Jacobin Italia

I dati che discriminano

12 Giugno 2024

Affidarsi alle conoscenze disponibili per prendere decisioni, dicono diversi studi, significa proiettare il passato sul futuro: il che rende probabile che si riproduca la tendenza a rappresentazioni parziali, scorrette e discriminatorie 

Prendere decisioni dipende dalla nostra capacità di prevedere il futuro e mantiene un carattere aleatorio. Senza conoscere le conseguenze, ogni nostra valutazione è incerta e ha effetti imprevedibili. Secondo Søren Kierkegaard la scelta è la madre dell’angoscia proprio a causa delle alternative dei loro effetti sulla nostra vita e dell’impossibilità di valutarle, in ragione della contingenza delle situazioni e della loro incontrollabilità collettiva. 

Herbert Simon – premio Nobel per l’economia nel 1978 – chiamava questa condizione razionalità limitata. La limitazione riguarda le informazioni in possesso del decisore, la loro rilevanza, le sue capacità cognitive, il tempo per agire, in alcuni casi molto ridotto. Possiamo essere razionali solo a condizione di conoscere tutti i dettagli di una situazione, e di considerare in modo complessivo gli effetti futuri delle nostre decisioni. Interveniamo totalmente o parzialmente al buio, generando un senso di instabilità, e dovendo sostenere la responsabilità per azioni compiute, ma di cui non conosciamo tutti gli esiti. 

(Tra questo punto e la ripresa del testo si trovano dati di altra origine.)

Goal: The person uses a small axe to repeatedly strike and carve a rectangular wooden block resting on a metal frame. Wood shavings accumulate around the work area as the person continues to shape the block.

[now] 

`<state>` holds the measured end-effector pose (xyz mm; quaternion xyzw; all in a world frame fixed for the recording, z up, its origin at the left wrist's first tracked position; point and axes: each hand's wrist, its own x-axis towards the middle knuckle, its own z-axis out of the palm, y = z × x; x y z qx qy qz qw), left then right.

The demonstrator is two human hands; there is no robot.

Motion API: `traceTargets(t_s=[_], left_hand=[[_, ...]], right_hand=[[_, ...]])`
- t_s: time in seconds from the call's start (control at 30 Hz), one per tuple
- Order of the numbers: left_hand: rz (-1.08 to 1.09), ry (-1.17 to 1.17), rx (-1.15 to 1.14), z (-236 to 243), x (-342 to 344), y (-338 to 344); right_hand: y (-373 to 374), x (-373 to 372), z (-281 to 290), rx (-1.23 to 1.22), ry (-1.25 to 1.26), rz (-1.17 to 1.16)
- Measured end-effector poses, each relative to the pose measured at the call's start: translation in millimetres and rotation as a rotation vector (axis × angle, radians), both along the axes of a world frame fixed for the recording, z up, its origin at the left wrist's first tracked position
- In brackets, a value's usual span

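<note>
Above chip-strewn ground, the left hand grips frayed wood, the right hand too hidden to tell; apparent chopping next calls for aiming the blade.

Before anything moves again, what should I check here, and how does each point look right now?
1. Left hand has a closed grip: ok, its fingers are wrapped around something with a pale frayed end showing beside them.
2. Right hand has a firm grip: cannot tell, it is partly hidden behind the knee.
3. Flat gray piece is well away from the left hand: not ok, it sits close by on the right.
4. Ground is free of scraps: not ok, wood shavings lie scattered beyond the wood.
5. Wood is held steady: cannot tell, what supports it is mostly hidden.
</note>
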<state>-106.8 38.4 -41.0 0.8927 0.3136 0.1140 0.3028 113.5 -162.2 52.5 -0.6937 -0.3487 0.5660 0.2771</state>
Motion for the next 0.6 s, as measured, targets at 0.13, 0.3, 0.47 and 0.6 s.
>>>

Nella storia abbiamo cercato metodi per la presa di decisione che ci sottraessero al senso di incertezza e alla fatica di sostenerla, singolarmente e collettivamente. Ci siamo affidati sin dall’antichità ai sacerdoti, interpreti degli dèi, per anticipare il futuro, ma gli oracoli non sono credibili anche perché esercitano la previsione da una posizione di potere, orientando gli eventi che presumono di anticipare.

Discriminating data

Il grande successo dell’Intelligenza artificiale ha creato nuove aspettative sulla possibilità di interpretare il futuro, e offrire metodi più efficaci per prendere decisioni, soprattutto in relazione alla vita delle persone. Non a caso si scomoda di nuovo il carattere oracolare, anche se dipendente da una struttura tecnica e non sacrale.